(Stored entries)
************

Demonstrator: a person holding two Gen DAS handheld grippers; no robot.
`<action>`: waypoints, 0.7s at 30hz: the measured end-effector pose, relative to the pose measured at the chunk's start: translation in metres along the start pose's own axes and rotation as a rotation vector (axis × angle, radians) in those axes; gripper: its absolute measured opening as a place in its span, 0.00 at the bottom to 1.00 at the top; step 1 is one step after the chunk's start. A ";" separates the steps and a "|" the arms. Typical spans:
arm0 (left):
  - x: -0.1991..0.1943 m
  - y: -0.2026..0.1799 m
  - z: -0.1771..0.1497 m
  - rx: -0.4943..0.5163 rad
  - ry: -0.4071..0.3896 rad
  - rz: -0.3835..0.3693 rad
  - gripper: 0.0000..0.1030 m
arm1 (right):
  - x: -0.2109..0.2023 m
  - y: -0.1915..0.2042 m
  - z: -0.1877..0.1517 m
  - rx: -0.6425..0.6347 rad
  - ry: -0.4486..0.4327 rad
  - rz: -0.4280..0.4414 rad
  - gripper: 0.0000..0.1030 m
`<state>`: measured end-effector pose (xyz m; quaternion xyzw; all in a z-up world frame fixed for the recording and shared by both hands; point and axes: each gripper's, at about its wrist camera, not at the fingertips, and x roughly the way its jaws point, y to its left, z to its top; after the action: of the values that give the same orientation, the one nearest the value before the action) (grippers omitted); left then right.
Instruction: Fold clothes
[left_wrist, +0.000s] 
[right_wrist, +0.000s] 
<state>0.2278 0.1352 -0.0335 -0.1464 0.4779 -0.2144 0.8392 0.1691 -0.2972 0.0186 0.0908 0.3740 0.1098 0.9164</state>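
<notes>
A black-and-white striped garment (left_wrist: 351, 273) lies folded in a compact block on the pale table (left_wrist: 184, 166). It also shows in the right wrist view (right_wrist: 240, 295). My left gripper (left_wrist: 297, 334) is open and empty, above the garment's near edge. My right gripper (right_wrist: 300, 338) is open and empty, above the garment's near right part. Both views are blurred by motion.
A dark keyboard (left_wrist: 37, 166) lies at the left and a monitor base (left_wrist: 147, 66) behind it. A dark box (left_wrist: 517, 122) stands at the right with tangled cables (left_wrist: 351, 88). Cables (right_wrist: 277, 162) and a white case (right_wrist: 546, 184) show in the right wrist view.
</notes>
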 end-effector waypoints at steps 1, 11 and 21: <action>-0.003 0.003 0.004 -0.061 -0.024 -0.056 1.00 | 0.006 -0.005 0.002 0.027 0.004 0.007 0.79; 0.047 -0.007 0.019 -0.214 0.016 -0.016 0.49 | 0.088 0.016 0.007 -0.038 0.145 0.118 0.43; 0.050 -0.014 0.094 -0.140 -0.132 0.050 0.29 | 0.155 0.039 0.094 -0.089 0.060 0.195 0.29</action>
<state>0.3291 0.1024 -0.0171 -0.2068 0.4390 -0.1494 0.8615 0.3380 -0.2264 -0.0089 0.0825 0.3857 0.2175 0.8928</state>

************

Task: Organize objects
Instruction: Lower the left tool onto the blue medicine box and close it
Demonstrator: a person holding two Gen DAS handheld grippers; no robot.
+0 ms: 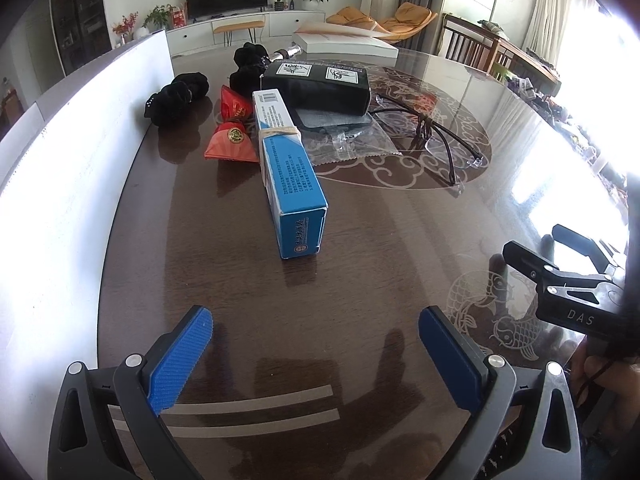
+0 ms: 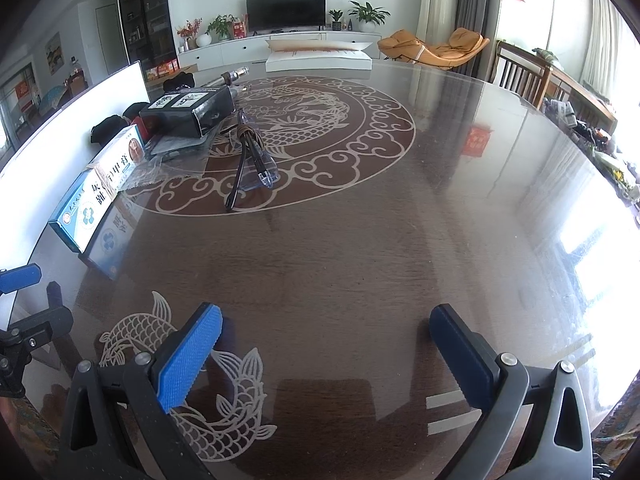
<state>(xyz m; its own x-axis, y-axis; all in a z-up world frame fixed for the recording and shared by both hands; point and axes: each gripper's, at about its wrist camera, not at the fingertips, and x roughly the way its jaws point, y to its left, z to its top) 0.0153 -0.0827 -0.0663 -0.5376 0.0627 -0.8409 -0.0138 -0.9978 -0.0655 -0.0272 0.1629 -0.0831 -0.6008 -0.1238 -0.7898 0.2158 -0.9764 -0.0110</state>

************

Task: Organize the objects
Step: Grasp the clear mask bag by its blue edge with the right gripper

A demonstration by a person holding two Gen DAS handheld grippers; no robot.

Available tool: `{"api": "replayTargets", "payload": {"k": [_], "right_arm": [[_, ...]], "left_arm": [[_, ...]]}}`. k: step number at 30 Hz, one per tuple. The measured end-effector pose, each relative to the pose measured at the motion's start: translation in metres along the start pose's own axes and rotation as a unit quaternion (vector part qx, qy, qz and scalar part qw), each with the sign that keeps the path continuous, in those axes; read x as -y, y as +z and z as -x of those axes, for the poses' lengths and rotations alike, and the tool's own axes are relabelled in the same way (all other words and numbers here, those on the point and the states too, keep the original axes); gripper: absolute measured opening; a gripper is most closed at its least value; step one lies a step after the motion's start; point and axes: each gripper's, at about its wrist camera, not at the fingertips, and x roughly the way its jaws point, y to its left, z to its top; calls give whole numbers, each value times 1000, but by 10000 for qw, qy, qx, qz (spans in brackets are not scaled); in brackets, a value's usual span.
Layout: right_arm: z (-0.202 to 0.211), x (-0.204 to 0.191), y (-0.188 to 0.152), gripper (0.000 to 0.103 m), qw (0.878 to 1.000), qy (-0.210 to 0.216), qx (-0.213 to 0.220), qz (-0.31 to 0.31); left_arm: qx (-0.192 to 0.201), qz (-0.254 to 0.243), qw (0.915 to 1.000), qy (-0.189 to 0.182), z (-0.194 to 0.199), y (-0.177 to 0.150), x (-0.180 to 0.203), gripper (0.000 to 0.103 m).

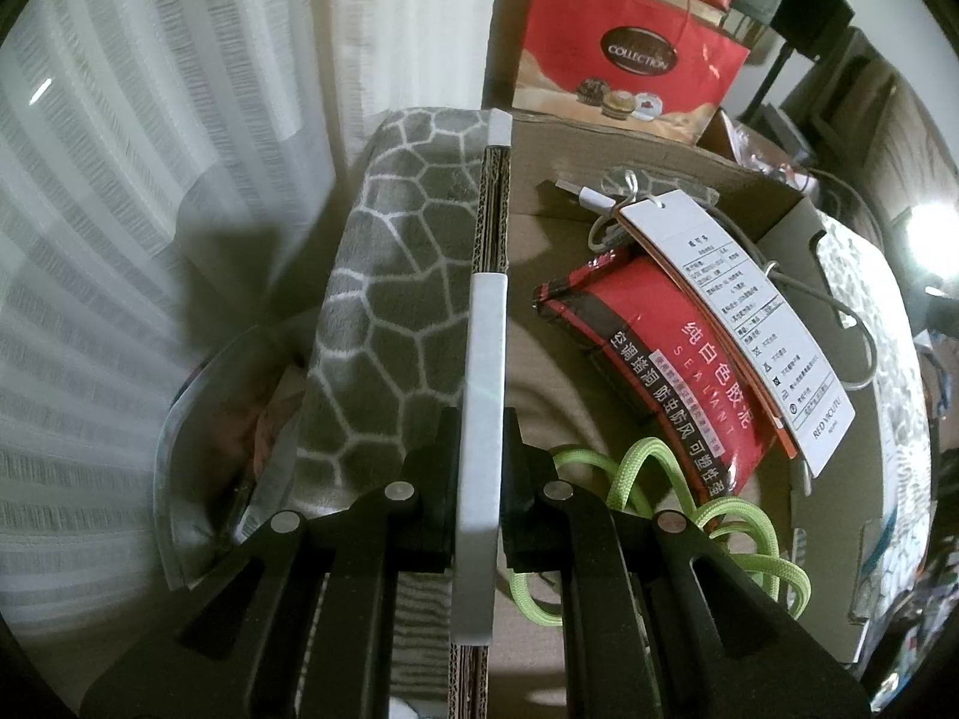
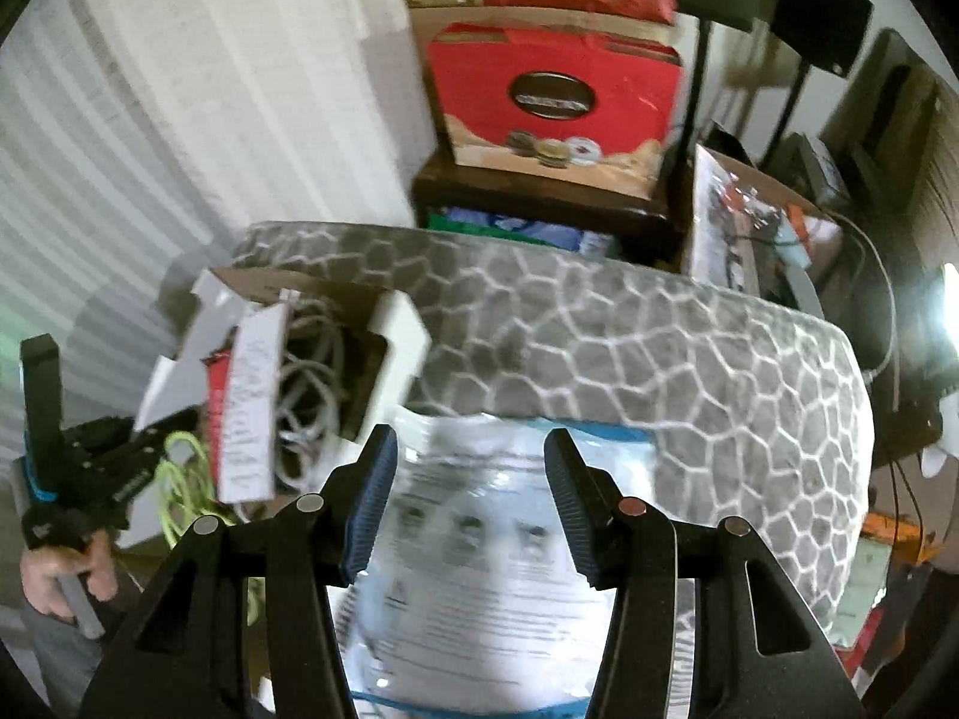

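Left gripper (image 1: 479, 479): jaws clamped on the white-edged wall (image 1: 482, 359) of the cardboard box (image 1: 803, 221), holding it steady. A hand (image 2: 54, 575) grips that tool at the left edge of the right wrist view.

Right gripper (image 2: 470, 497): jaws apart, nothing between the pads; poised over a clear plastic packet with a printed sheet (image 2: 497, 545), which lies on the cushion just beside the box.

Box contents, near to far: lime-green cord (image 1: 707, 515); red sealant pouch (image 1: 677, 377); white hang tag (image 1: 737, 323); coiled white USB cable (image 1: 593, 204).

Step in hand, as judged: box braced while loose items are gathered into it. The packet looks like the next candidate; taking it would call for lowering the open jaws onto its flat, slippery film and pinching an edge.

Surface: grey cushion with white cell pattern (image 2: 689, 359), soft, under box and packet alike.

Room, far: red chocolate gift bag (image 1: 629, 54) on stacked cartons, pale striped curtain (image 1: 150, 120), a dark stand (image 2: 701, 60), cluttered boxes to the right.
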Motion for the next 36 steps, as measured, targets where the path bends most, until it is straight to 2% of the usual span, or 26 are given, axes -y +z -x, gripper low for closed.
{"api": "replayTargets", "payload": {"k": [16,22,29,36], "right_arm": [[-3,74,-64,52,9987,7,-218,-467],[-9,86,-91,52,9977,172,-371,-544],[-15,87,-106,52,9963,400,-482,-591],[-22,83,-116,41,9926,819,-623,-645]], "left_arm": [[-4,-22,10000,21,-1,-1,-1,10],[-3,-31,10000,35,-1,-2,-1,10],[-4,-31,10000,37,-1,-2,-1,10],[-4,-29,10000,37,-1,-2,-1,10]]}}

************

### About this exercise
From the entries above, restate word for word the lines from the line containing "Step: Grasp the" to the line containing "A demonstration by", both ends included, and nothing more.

### Answer section
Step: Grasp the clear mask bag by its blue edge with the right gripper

A demonstration by a person holding two Gen DAS handheld grippers; no robot.

Here is where the answer stops.